◆ **Work task**
For the word "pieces", state how many lines of the listing below contain it. Give the number and nothing more.

◆ **Data shown**
- - - - - - -

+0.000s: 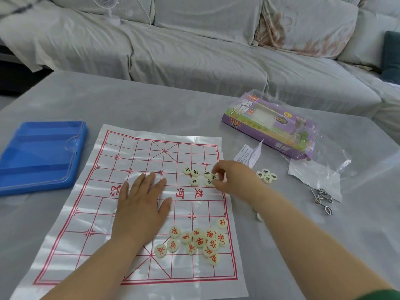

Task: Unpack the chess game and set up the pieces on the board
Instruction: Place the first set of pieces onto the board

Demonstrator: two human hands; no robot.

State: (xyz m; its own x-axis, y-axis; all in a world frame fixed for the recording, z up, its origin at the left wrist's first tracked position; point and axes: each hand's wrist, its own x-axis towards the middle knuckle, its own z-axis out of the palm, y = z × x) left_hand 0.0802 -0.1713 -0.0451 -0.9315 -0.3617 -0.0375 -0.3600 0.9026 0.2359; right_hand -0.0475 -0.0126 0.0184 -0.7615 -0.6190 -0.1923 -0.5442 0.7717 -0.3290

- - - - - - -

◆ **Output of the task**
2